EXERCISE DETAILS |
A stretch of the entries below is to be set down exactly, running from the line with "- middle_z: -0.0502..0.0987" through the line with "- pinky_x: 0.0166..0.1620", both included, and no other line.

*** Block opens ***

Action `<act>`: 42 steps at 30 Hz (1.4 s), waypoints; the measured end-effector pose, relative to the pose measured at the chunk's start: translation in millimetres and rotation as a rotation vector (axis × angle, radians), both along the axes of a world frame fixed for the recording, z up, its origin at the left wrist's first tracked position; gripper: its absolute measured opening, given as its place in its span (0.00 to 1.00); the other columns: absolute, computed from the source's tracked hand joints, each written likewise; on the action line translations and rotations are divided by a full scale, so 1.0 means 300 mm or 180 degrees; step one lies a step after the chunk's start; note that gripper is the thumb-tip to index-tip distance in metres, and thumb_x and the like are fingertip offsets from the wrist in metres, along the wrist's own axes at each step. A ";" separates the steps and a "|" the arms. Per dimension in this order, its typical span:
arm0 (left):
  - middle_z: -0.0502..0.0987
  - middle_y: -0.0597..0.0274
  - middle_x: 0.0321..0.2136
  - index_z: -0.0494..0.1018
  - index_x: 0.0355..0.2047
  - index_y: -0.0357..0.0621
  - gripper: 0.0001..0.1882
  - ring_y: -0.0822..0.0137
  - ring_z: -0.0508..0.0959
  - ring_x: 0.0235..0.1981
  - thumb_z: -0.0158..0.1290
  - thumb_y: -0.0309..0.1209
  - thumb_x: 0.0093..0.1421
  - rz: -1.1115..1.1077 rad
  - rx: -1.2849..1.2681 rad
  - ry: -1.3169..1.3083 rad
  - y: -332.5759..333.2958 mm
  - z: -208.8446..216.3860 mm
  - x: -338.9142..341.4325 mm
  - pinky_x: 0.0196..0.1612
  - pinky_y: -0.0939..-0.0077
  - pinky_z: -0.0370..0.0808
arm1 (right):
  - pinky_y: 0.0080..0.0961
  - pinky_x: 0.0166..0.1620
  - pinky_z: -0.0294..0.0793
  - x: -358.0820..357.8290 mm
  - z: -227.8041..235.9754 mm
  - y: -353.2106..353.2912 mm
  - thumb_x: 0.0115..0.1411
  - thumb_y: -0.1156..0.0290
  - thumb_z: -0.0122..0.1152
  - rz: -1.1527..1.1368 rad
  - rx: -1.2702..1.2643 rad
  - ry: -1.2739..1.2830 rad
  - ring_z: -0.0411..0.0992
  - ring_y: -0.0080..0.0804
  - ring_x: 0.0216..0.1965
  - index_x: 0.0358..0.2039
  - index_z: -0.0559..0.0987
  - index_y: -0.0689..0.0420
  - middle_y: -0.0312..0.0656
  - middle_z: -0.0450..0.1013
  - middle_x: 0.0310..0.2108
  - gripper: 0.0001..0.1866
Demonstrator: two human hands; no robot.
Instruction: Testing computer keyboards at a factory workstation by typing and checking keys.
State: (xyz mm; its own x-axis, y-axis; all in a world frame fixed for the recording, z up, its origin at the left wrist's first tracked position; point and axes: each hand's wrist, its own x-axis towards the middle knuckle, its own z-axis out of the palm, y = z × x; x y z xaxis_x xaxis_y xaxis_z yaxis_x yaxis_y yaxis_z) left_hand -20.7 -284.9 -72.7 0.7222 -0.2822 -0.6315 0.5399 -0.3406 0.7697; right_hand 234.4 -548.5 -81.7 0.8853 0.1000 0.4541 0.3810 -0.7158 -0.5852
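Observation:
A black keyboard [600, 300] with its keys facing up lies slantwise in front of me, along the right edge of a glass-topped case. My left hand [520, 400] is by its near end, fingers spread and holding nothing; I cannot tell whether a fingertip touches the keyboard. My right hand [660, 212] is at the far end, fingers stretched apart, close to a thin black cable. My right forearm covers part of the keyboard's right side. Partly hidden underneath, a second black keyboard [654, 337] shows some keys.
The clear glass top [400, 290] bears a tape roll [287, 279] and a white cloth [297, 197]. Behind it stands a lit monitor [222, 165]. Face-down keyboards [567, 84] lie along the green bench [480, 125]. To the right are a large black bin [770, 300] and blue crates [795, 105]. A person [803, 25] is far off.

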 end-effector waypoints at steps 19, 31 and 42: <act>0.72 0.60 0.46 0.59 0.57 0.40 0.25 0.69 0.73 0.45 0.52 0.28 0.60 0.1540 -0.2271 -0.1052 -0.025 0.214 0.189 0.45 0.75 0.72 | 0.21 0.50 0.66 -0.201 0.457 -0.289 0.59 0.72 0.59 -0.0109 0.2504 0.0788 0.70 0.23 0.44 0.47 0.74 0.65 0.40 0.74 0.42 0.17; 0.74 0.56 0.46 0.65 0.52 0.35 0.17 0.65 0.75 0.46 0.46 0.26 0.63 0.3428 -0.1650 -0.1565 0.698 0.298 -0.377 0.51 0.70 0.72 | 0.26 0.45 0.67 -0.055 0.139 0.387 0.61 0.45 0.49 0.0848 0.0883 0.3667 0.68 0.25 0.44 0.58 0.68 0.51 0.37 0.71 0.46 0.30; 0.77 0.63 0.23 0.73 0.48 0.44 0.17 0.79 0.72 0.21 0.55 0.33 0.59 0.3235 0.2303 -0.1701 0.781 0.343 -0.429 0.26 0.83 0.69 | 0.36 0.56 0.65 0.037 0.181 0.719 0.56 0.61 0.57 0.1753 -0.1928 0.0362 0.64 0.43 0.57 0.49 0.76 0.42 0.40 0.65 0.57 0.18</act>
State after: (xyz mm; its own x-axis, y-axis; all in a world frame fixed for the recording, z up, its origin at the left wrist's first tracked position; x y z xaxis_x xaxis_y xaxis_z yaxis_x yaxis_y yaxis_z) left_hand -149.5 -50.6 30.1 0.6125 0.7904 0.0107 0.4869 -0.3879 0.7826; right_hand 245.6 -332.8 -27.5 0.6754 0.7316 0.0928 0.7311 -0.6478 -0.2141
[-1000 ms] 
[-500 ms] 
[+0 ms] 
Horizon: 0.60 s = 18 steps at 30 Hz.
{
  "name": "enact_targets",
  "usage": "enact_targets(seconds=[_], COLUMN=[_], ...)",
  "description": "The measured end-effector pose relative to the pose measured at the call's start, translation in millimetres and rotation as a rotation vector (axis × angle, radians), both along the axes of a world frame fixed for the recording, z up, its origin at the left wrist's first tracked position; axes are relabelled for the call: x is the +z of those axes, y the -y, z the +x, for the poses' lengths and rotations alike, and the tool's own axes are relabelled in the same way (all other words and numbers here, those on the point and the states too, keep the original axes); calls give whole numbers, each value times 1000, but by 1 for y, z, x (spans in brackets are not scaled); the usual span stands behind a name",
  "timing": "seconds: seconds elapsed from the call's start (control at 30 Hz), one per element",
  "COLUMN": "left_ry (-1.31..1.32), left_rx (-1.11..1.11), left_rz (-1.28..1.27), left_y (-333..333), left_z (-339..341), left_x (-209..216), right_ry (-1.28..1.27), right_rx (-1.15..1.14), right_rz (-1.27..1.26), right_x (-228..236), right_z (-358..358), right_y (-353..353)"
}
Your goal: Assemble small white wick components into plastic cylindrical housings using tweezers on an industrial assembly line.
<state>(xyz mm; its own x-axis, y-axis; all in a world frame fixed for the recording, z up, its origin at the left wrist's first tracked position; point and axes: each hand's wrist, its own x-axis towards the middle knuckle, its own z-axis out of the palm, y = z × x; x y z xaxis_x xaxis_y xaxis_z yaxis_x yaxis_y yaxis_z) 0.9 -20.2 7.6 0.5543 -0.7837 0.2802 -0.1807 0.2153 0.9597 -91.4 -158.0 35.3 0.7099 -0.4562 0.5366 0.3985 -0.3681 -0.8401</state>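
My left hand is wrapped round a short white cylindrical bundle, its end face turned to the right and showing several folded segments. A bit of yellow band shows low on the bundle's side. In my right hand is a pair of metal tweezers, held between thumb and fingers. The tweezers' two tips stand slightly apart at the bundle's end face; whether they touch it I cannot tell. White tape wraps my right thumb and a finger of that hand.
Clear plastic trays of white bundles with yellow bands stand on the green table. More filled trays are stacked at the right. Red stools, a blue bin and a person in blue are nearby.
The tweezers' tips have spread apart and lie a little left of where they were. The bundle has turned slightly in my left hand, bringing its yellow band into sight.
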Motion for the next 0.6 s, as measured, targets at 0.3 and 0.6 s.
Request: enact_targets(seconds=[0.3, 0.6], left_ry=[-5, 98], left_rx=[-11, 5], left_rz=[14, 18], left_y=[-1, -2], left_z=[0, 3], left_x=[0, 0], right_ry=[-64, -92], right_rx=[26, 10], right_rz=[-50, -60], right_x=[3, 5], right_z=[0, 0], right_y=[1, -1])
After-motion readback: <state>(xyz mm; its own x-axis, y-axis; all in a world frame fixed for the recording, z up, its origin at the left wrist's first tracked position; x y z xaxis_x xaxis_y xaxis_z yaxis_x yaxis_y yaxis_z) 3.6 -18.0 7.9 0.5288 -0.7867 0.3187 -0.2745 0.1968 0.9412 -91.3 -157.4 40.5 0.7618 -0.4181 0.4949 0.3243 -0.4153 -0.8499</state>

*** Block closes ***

REPLY TO THE TASK |
  - middle_z: -0.0502..0.0987
  - middle_y: -0.0597..0.0274
  - middle_x: 0.0321..0.2136
  - index_z: -0.0494..0.1018
  - index_x: 0.0355..0.2047
  - index_y: -0.0357..0.0621
  - gripper: 0.0001..0.1882
  - ring_y: -0.0822..0.0137
  - ring_z: -0.0508..0.0959
  - ring_x: 0.0235..0.1981
  - thumb_z: -0.0158..0.1290
  - thumb_y: -0.0309..0.1209
  - thumb_x: 0.0093..0.1421
  - rz: -1.1115..1.1077 rad
  - rx: -1.2849..1.2681 rad
  - ry: -1.3169..1.3083 rad
  - y: -332.5759..333.2958 mm
  - z: -208.8446..216.3860 mm
  - x: -338.9142..341.4325 mm
  - pinky_x: 0.0196..0.1612
  - pinky_y: -0.0939..-0.0077
  - pinky_z: -0.0370..0.0808
arm1 (right):
  - pinky_y: 0.0080..0.0961
  - pinky_x: 0.0166..0.1620

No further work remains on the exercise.